__Your task__
Output the data verbatim, minus the images.

__Source records__
============================================================

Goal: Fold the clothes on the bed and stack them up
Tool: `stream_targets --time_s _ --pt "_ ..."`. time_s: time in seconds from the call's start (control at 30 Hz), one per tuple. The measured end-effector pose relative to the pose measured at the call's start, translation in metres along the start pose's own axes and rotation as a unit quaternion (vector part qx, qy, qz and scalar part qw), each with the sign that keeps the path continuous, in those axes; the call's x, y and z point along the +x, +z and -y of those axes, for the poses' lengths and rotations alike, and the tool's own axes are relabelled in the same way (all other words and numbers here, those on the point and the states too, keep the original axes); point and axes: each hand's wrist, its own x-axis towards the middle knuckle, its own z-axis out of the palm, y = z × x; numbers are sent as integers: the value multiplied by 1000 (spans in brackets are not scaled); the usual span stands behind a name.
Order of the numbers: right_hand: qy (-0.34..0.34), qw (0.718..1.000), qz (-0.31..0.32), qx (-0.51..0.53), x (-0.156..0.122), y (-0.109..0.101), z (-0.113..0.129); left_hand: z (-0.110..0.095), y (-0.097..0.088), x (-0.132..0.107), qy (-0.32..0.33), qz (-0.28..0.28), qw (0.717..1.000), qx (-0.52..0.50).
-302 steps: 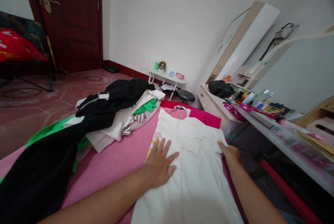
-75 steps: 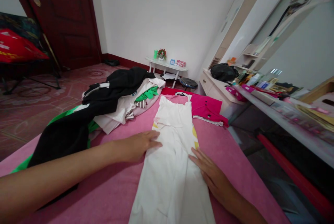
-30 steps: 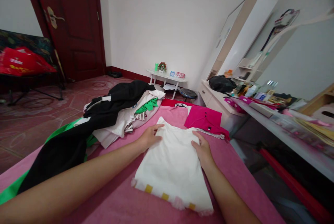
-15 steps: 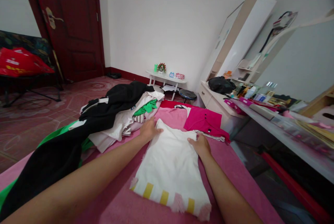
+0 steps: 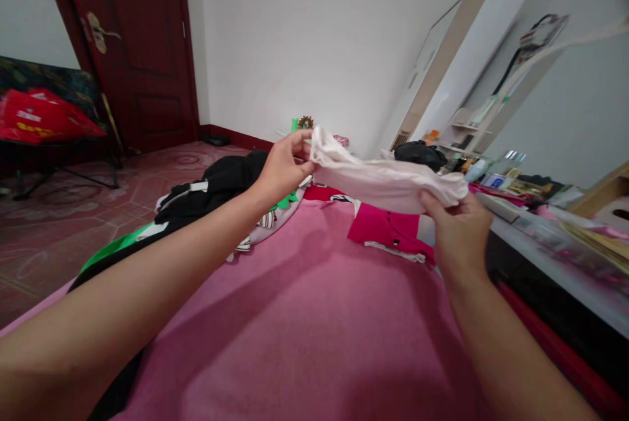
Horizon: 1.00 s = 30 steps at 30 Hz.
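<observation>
A folded white garment (image 5: pixel 383 182) hangs in the air above the pink bed cover (image 5: pixel 304 316), seen edge-on. My left hand (image 5: pixel 282 169) pinches its left end with closed fingers. My right hand (image 5: pixel 457 231) grips its right end from below, fingers closed round the cloth. Under the garment a folded magenta shirt (image 5: pixel 388 228) lies flat on the bed. Both my forearms stretch out over the bed.
A heap of black, white and green clothes (image 5: pixel 211 195) covers the bed's left side. A cluttered dresser (image 5: pixel 545 224) runs along the right. A dark red door (image 5: pixel 142 48) stands at the back left, and a red bag (image 5: pixel 39 116) lies on a chair.
The white garment, pressed flat on the bed half a second ago, is now lifted clear of it, held at both ends. Both hands rose and the right hand moved rightward.
</observation>
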Motion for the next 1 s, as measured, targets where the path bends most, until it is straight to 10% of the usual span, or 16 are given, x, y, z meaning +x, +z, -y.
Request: stream_targets --time_s 0.13,0.23,0.33,0.6,0.83,1.0 --pt "17 976 173 -130 -68 -40 -21 1 -17 -77 -57 154 983 83" --pt "70 888 428 -151 -121 -70 -31 6 -32 -139 -127 346 927 65" --pt "153 840 506 -125 -141 -80 -21 4 -37 -163 -143 465 870 82" --pt "-12 939 303 -159 -84 18 -22 20 55 -96 -40 321 932 164" --pt "28 830 408 -380 -137 56 -110 102 98 -154 -93 345 864 354" --pt "42 796 418 -437 -142 57 -119 109 97 -160 -92 343 865 355"
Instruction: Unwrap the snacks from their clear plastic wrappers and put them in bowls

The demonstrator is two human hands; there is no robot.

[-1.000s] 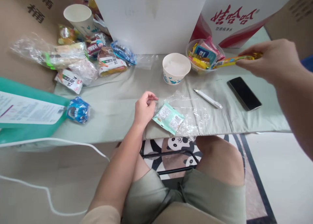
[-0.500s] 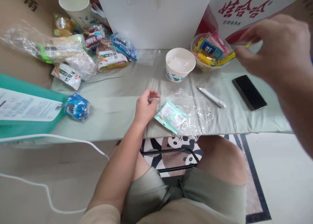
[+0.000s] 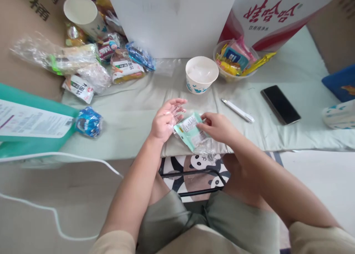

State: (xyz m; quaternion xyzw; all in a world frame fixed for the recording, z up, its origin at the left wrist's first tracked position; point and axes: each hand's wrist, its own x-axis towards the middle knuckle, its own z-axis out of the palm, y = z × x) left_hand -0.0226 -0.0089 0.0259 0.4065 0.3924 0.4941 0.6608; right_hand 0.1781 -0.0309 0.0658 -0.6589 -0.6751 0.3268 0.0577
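Note:
My left hand point(image 3: 163, 121) is curled round crumpled clear plastic film point(image 3: 175, 112), thumb and fingers partly apart. Beside it, a mint-green snack packet point(image 3: 191, 130) with a white printed label lies near the table's front edge. The packet's right edge is pinched between the thumb and fingers of my right hand point(image 3: 216, 126). More clear film point(image 3: 208, 149) shows under the packet and at the table edge. Behind my hands stands a paper bowl point(image 3: 201, 84) with whitish clear plastic in it. Next to that, a clear plastic bowl point(image 3: 222, 71) holds several colourful wrapped snacks.
A white utility knife point(image 3: 237, 110) and a black phone point(image 3: 280, 104) lie to the right. Wrapped snacks point(image 3: 127, 70) and a paper cup point(image 3: 83, 15) crowd the back left. White cartons point(image 3: 172, 23) stand behind. A green bag point(image 3: 33, 117) and blue-wrapped item point(image 3: 88, 121) are left.
My right hand has come from beside the snack bowl down to the green packet and taken hold of its edge. A yellow packet now sticks out of the bowl. My left hand has gathered up film.

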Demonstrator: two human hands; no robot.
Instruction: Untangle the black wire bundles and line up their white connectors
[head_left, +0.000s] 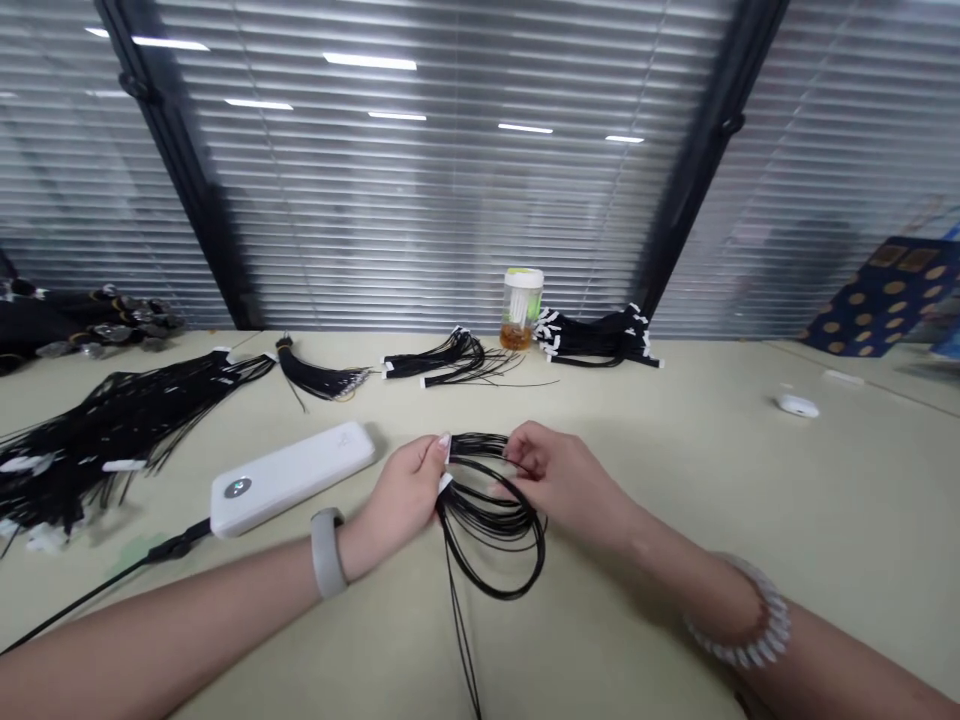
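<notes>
Clearly, a looped bundle of thin black cables (pixel 501 522) sits between the two hands, over a pale cream tabletop (pixel 675 420). The left hand (pixel 409 485) clasps the bundle's left end, thumb pressed beside small white plastic connectors (pixel 445 483). From that grip the loops reach sideways to the right hand (pixel 559 475), whose fingers curl against the upper right strands; whether they pinch any cannot be told. The left is nearer the connectors.
</notes>
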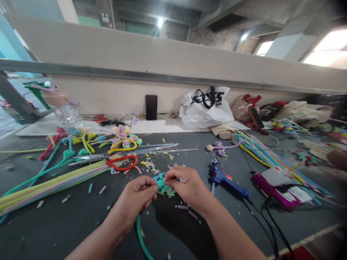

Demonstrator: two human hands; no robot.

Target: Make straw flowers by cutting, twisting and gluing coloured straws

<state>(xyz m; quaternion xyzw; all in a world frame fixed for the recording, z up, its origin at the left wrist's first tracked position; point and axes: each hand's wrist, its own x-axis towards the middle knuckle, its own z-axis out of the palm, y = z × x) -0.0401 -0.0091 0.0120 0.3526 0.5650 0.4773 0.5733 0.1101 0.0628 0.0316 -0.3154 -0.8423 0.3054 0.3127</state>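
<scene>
My left hand [139, 193] is closed in a pinch around a green pipe cleaner [141, 238], whose long end curves down toward the front of the table. Close beside it, my right hand [184, 182] has thumb and fingers pressed together; whatever is between them is too small to make out. Short cut teal and green pieces [162, 186] lie in a small pile between and behind the two hands. Left of my hands are scissors [108, 157] with one yellow and one red handle loop, resting by a bundle of long pastel pipe cleaners [59, 182].
To the right lie a blue glue gun [227, 182] with a cable, a purple-and-white box [282, 187] and more pipe cleaners [260, 151]. Finished fuzzy flowers [124, 133] sit at the back left. A black phone [151, 107] and a white bag [207, 108] stand against the wall. Another person's hand [337, 159] shows at the right edge.
</scene>
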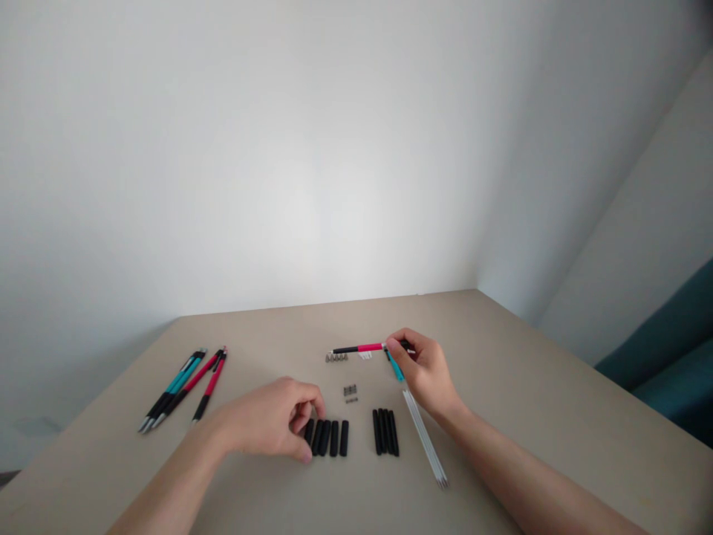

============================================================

__Answer box__
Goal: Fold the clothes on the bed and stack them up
Tool: `stream_targets --time_s _ --pt "_ ..."`. time_s: time in seconds from the call's start (control at 30 Hz), one per tuple. The measured end-effector pose relative to the pose measured at the call's start, translation in metres along the start pose's own axes and rotation as a unit quaternion (vector part qx, qy, qz and scalar part qw), each with the sign that keeps the path continuous, in those axes; the call's x, y and z point along the +x, +z and -y of those axes, for the poses' lengths and rotations alike, and the tool's own axes are relabelled in the same way (all other words and numbers here, those on the point and the states too, keep the original axes); point and axes: each hand's wrist, its own x-axis towards the middle knuckle, its own z-axis out of the palm, y = z × x; numbers are sent as integers: the value multiplied by 1000 (spans in brackets are not scaled); the usual span stands behind a name.
Order of the numbers: right_hand: qy (-0.34..0.34), qw (0.718..1.000), qz (-0.31..0.32), qx (-0.51..0.53), x (-0.156..0.122), y (-0.109..0.101), z (-0.113..0.129); left_hand: z (-0.110..0.095), y (-0.097..0.088), x (-0.132..0.107), qy (-0.32..0.33), qz (-0.28..0.28), qw (0.717..1.000), qx (-0.52..0.50).
-302 steps: 
-75 steps: 
-30 steps: 
-15 steps: 
+0 steps: 
Horizon: 1.00 s = 30 steps at 30 Hz.
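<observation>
A folded white garment (image 5: pixel 383 182) hangs in the air above the pink bed cover (image 5: pixel 304 316), seen edge-on. My left hand (image 5: pixel 282 169) pinches its left end with closed fingers. My right hand (image 5: pixel 457 231) grips its right end from below, fingers closed round the cloth. Under the garment a folded magenta shirt (image 5: pixel 388 228) lies flat on the bed. Both my forearms stretch out over the bed.
A heap of black, white and green clothes (image 5: pixel 211 195) covers the bed's left side. A cluttered dresser (image 5: pixel 545 224) runs along the right. A dark red door (image 5: pixel 142 48) stands at the back left, and a red bag (image 5: pixel 39 116) lies on a chair.
The white garment, pressed flat on the bed half a second ago, is now lifted clear of it, held at both ends. Both hands rose and the right hand moved rightward.
</observation>
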Motion for the next 1 s, as measured, targets where the path bends most, until it is straight to 10% of the usual span, or 16 are given, x, y, z meaning +x, +z, -y.
Request: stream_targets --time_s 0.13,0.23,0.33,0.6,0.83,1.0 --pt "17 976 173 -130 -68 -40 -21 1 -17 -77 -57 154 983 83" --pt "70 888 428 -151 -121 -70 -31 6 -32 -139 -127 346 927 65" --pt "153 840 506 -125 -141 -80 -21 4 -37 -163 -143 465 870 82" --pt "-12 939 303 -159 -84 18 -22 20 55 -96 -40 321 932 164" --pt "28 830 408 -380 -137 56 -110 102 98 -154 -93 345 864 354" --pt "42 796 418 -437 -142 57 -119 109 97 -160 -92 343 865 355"
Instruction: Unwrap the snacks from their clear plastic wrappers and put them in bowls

The demonstrator is two human hands; there is no robot.

[-1.000s] 
[-0.500s] 
[+0.000s] 

State: (xyz m; quaternion xyzw; all in a world frame fixed for the recording, z up, its origin at the left wrist's first tracked position; point and axes: each hand's wrist, its own x-axis towards the middle knuckle, its own z-axis out of the palm, y = z × x) left_hand -0.0226 -0.0089 0.0259 0.4065 0.3924 0.4941 0.6608; right_hand 0.1781 -0.0309 0.0658 -0.6589 -0.6751 0.3268 0.0577
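Note:
My left hand point(image 3: 163, 121) is curled round crumpled clear plastic film point(image 3: 175, 112), thumb and fingers partly apart. Beside it, a mint-green snack packet point(image 3: 191, 130) with a white printed label lies near the table's front edge. The packet's right edge is pinched between the thumb and fingers of my right hand point(image 3: 216, 126). More clear film point(image 3: 208, 149) shows under the packet and at the table edge. Behind my hands stands a paper bowl point(image 3: 201, 84) with whitish clear plastic in it. Next to that, a clear plastic bowl point(image 3: 222, 71) holds several colourful wrapped snacks.
A white utility knife point(image 3: 237, 110) and a black phone point(image 3: 280, 104) lie to the right. Wrapped snacks point(image 3: 127, 70) and a paper cup point(image 3: 83, 15) crowd the back left. White cartons point(image 3: 172, 23) stand behind. A green bag point(image 3: 33, 117) and blue-wrapped item point(image 3: 88, 121) are left.
My right hand has come from beside the snack bowl down to the green packet and taken hold of its edge. A yellow packet now sticks out of the bowl. My left hand has gathered up film.
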
Demonstrator: two human hands; no robot.
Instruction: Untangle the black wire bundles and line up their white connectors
[head_left, +0.000s] 
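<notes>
Clearly, a looped bundle of thin black cables (pixel 501 522) sits between the two hands, over a pale cream tabletop (pixel 675 420). The left hand (pixel 409 485) clasps the bundle's left end, thumb pressed beside small white plastic connectors (pixel 445 483). From that grip the loops reach sideways to the right hand (pixel 559 475), whose fingers curl against the upper right strands; whether they pinch any cannot be told. The left is nearer the connectors.
</notes>
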
Demonstrator: two human hands; no robot.

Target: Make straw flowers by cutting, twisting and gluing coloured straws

<state>(xyz m; quaternion xyzw; all in a world frame fixed for the recording, z up, its origin at the left wrist's first tracked position; point and axes: each hand's wrist, its own x-axis towards the middle knuckle, its own z-axis out of the palm, y = z × x) -0.0401 -0.0091 0.0120 0.3526 0.5650 0.4773 0.5733 0.1101 0.0628 0.0316 -0.3154 -0.8423 0.3054 0.3127</state>
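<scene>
My left hand [139, 193] is closed in a pinch around a green pipe cleaner [141, 238], whose long end curves down toward the front of the table. Close beside it, my right hand [184, 182] has thumb and fingers pressed together; whatever is between them is too small to make out. Short cut teal and green pieces [162, 186] lie in a small pile between and behind the two hands. Left of my hands are scissors [108, 157] with one yellow and one red handle loop, resting by a bundle of long pastel pipe cleaners [59, 182].
To the right lie a blue glue gun [227, 182] with a cable, a purple-and-white box [282, 187] and more pipe cleaners [260, 151]. Finished fuzzy flowers [124, 133] sit at the back left. A black phone [151, 107] and a white bag [207, 108] stand against the wall. Another person's hand [337, 159] shows at the right edge.
</scene>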

The response is complete as it stands.